Ralph Moses Paiewonsky (November 9, 1907 in Saint Thomas, Danish West Indies – November 9, 1991, in Saint Thomas, U.S. Virgin Islands) was a businessman and politician who served as the ninth civilian governor of the United States Virgin Islands from 1961–1969.

Ralph Paiewonsky was the son of Jewish Lithuanian immigrants to the Danish West Indies.  He graduated from New York University in 1930. His degree was in chemistry. His father owned A.H. Riise & Co. Ltd. an apothecary, general store, and a bay rum distillery in St. Thomas. After he returned to the Virgin Islands his father bought the government-owned beverage rum distillery on St. Croix. Ralph Paiewonsky found out that the shortage of water-limited expansion. He proceeded to develop yeast strains that could ferment a mixture of molasses and seawater. After he and his brother Isidor Paiewonsky managed various family businesses, and was the founder of the West Indies Bank and Trust Company in 1954 later acquired by Chase Manhattan.  In 1961, he was appointed Governor by President John F. Kennedy.

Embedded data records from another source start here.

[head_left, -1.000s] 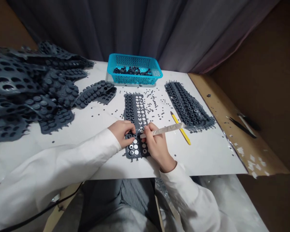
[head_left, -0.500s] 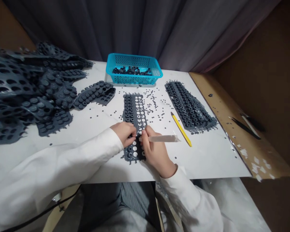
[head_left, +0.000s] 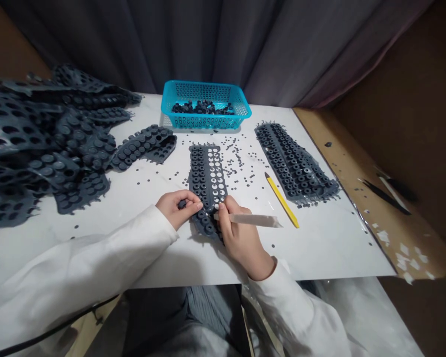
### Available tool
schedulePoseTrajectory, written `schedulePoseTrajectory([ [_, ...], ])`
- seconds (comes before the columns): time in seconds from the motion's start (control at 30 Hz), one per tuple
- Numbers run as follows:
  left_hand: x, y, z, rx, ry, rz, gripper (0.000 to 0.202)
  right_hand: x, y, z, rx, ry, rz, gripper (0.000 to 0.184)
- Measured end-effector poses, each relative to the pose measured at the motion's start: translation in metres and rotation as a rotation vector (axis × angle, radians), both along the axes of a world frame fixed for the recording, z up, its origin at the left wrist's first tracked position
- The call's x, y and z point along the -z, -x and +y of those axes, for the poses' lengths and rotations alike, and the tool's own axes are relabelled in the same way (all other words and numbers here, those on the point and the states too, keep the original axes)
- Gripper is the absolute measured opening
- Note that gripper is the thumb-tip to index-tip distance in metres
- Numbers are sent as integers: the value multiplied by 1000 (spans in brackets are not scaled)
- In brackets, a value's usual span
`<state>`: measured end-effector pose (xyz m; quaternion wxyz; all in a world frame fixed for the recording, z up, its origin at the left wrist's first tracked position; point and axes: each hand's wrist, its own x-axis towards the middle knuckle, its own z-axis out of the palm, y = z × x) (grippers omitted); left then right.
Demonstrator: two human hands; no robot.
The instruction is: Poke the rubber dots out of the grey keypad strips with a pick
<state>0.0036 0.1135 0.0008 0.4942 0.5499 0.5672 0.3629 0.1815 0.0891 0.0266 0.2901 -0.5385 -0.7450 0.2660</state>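
A dark grey rubber sheet (head_left: 198, 171) with rows of round plugs and see-through holes lies in front of me; its near end is bent up from the table. My left hand (head_left: 174, 208) is closed at the sheet's left edge, with a small dark rubber plug (head_left: 182, 204) in its curled fingers. At the sheet's right edge, my right hand (head_left: 243, 238) is closed around a pale, flat-sided stick (head_left: 258, 220) that points right. Its thumb and fingertips touch the sheet; the stick's inner end is partly hidden by them.
A turquoise basket (head_left: 207, 122) with dark plugs stands at the back. Rubber sheets are heaped (head_left: 70, 134) at left; another sheet (head_left: 295, 163) lies at right beside a yellow pen-like tool (head_left: 282, 201). Small dark discs are scattered about. Black-handled tweezers-like tools (head_left: 386, 196) lie far right.
My left hand has moved left off the sheet's middle and now has a small plug in its fingers. The sheet's near end has bent up. My right hand stays about where it was.
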Motion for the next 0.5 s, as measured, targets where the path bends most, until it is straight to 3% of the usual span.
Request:
schedulePoseTrajectory([
  [0.2,-6,8,11,-246,97,-252,30,0,1,-2,18,18,7,25],
  [0.5,-19,9,18,-107,325,-518,30,7,-3,-3,170,74,362,34],
])
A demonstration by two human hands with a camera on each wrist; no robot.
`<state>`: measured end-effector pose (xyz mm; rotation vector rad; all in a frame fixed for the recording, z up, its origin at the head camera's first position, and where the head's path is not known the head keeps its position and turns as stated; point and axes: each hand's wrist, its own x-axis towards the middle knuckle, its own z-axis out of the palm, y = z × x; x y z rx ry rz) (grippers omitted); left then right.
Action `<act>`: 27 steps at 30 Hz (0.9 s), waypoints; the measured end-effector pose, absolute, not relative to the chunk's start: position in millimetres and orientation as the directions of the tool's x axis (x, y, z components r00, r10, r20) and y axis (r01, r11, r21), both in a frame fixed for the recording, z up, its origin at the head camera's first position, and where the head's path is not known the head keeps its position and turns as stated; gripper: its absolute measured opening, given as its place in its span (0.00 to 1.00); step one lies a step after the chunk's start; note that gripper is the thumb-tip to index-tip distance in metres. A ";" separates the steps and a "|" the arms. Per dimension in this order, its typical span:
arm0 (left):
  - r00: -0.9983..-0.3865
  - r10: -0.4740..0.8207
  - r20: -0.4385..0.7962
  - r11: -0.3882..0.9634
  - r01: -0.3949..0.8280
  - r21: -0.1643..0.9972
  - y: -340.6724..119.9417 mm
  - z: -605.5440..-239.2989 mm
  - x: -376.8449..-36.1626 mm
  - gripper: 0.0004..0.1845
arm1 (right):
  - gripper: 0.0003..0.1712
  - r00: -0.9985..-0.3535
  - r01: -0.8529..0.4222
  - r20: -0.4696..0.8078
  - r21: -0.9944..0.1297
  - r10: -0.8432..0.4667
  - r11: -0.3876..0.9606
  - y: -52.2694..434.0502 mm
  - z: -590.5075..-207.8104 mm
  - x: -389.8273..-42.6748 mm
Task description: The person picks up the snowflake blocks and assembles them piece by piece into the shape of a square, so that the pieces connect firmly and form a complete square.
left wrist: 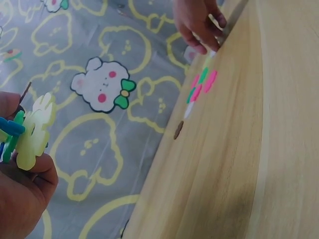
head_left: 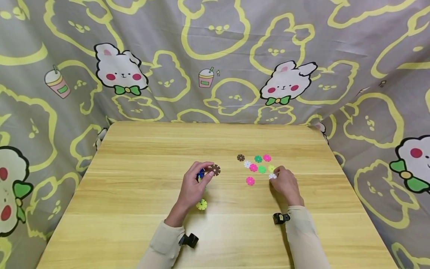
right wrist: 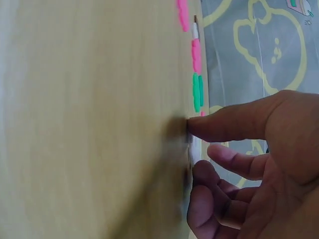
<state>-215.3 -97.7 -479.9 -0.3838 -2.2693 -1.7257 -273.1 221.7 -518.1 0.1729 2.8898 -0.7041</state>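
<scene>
My left hand point(head_left: 207, 172) holds a cluster of joined snowflake discs above the table: a brown disc point(head_left: 214, 170) at the fingertips and a blue one point(head_left: 201, 173) behind it. A yellow-green disc point(head_left: 201, 204) shows below the palm. In the left wrist view the yellow-green disc point(left wrist: 32, 132) is slotted with blue and green pieces in that hand's grip. My right hand point(head_left: 276, 173) pinches a white disc point(head_left: 272, 176) that lies on the table. In the right wrist view the index fingertip point(right wrist: 192, 124) presses the wood beside the white disc point(right wrist: 195, 149).
Several loose discs lie left of the right hand: brown point(head_left: 240, 157), white point(head_left: 247, 164), green point(head_left: 258, 158), pink point(head_left: 267, 158) and another pink point(head_left: 250, 181). The wooden table point(head_left: 141, 224) is ringed by a grey bunny-print cloth point(head_left: 215, 67).
</scene>
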 end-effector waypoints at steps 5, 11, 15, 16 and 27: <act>-0.931 0.054 0.360 0.257 0.362 0.896 -97.7 -479.8 -215.6 0.14 | 0.23 -0.976 0.156 -0.204 -0.445 0.070 0.882 221.9 -514.4 -271.2; -0.930 0.059 0.363 0.259 0.366 0.894 -97.4 -480.1 -216.1 0.14 | 0.17 -0.982 0.133 -0.179 -0.429 0.061 0.894 220.8 -513.5 -268.1; -0.926 0.059 0.372 0.258 0.374 0.891 -96.3 -479.3 -216.5 0.14 | 0.12 -0.983 0.128 -0.172 -0.431 0.058 0.893 217.5 -512.7 -266.5; -0.925 0.060 0.374 0.257 0.377 0.890 -96.2 -479.1 -216.5 0.14 | 0.10 -0.984 0.123 -0.172 -0.437 0.052 0.891 216.6 -512.5 -266.2; -0.927 0.070 0.369 0.267 0.374 0.888 -96.9 -478.5 -217.3 0.15 | 0.08 -0.998 -0.028 -0.034 -0.604 -0.061 0.797 190.8 -497.5 -262.8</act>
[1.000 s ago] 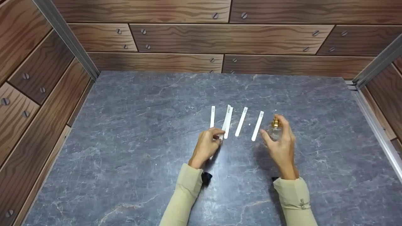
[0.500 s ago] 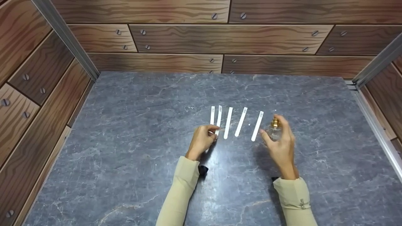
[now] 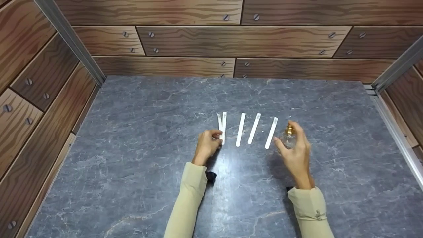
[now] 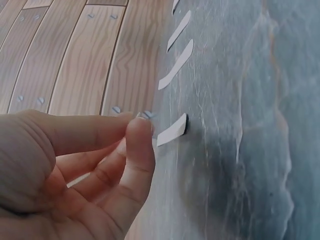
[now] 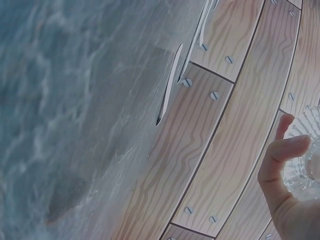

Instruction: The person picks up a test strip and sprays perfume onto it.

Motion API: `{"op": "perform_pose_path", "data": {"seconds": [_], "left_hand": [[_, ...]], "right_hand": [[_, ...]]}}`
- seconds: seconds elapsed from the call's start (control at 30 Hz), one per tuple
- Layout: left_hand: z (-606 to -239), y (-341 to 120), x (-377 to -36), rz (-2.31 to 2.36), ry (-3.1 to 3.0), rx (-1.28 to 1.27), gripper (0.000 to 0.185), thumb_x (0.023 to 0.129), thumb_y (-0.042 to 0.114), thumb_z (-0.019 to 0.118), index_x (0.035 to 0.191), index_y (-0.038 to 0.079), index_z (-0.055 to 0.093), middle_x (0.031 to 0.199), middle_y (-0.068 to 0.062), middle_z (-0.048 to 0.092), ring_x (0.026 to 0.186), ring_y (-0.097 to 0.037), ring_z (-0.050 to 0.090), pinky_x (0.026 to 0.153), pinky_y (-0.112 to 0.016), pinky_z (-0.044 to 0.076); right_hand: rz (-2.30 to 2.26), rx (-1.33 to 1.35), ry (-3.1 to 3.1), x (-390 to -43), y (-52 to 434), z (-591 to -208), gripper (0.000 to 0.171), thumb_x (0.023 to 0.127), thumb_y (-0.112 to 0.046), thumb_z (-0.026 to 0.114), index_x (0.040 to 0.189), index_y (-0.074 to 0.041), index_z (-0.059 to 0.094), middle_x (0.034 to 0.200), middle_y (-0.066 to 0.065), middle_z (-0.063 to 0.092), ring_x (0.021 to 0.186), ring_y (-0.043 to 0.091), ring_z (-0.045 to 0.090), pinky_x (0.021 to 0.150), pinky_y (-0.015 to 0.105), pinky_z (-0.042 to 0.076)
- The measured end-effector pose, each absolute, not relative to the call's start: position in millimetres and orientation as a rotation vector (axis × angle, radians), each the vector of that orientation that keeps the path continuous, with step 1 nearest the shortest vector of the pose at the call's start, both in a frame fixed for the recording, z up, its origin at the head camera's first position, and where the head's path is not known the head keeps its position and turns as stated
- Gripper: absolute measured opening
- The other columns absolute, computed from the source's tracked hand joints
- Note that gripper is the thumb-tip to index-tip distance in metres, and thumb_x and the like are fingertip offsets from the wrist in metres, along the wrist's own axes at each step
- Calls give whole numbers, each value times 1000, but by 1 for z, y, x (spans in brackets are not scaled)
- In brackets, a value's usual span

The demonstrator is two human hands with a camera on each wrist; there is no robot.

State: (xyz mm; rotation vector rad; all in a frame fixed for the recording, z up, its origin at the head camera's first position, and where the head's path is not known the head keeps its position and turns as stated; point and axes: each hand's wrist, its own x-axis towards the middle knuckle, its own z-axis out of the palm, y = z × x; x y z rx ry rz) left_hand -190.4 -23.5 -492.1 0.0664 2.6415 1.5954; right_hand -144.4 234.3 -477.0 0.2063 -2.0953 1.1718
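My left hand (image 3: pixel 207 144) pinches a white perfume test strip (image 3: pixel 219 120) between thumb and fingertips. In the left wrist view only a sliver of it shows at the fingertips (image 4: pixel 140 145). Its far end leans left of another white strip (image 3: pixel 224 123) lying on the table, overlapping it in the head view. My right hand (image 3: pixel 298 160) holds a clear glass perfume bottle (image 3: pixel 288 141) with a gold spray neck (image 3: pixel 289 129), the index finger over its top. In the right wrist view the bottle's ribbed glass (image 5: pixel 302 175) shows at the right edge.
To the right of the left hand lie a third strip (image 3: pixel 241 130), a slanted strip (image 3: pixel 254 129) and, nearest the bottle, one more strip (image 3: pixel 271 133). Wood-patterned panels (image 3: pixel 185 41) bound the grey marbled table (image 3: pixel 138 132) at back and sides.
My left hand has moved left, carrying its strip from over the strip in the middle of the row to the left end. My right hand and the perfume bottle have stayed in place.
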Motion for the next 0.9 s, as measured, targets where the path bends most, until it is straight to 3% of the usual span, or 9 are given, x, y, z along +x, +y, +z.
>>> {"op": "perform_pose_path", "data": {"seconds": [0.33, 0.57, 0.8, 0.9], "left_hand": [[-497, -33, -199, 1492, 2661, 29, 29, 86, -10, 64, 113, -8, 72, 77, -6, 68, 55, -6, 56, 51, -16, 43], [-507, -41, -207, 1494, 2581, 67, 30, 85, -7, 64, 115, -10, 70, 68, -5, 67, 52, -8, 60, 50, -19, 48], [-501, -48, -208, 1304, 2714, 96, 34, 80, -4, 68, 112, -4, 75, 75, -6, 69, 64, -14, 56, 61, -27, 48], [-499, -49, -208, 1275, 2748, 90, 32, 80, -3, 68, 111, -3, 76, 78, -8, 69, 66, -15, 52, 61, -27, 47]], "right_hand": [[1184, 191, -2116, -142, 237, -473, 64, 75, 11, 83, 132, 3, 56, 117, 24, 65, 103, 37, 59, 99, 23, 41], [1185, 194, -2154, -139, 243, -475, 62, 78, 11, 81, 134, 6, 54, 116, 24, 64, 105, 27, 58, 97, 22, 40], [1204, 203, -2179, -138, 248, -479, 61, 81, 14, 76, 136, 6, 53, 114, 25, 63, 101, 21, 56, 87, 15, 44], [1254, 151, -2242, -135, 251, -480, 56, 88, 9, 71, 139, 5, 50, 115, 27, 61, 103, 21, 55, 84, 23, 48]]}}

Paiewonsky's administration established the Department of Housing and Community Renewal in 1962, and began a program of land acquisition and home construction.  Approximately 8,000 new homes were built under this program during Paiewonsky's term.  He also supported public education reforms and the establishment of the University of the Virgin Islands in 1962.  When he appeared on the TV show "To Tell The Truth" he donated his winnings to the University of the Virgin Islands.  Paiewonsky served as chairman of the university's board of directors until his death; the university's library on St. Thomas is named for Paiewonsky.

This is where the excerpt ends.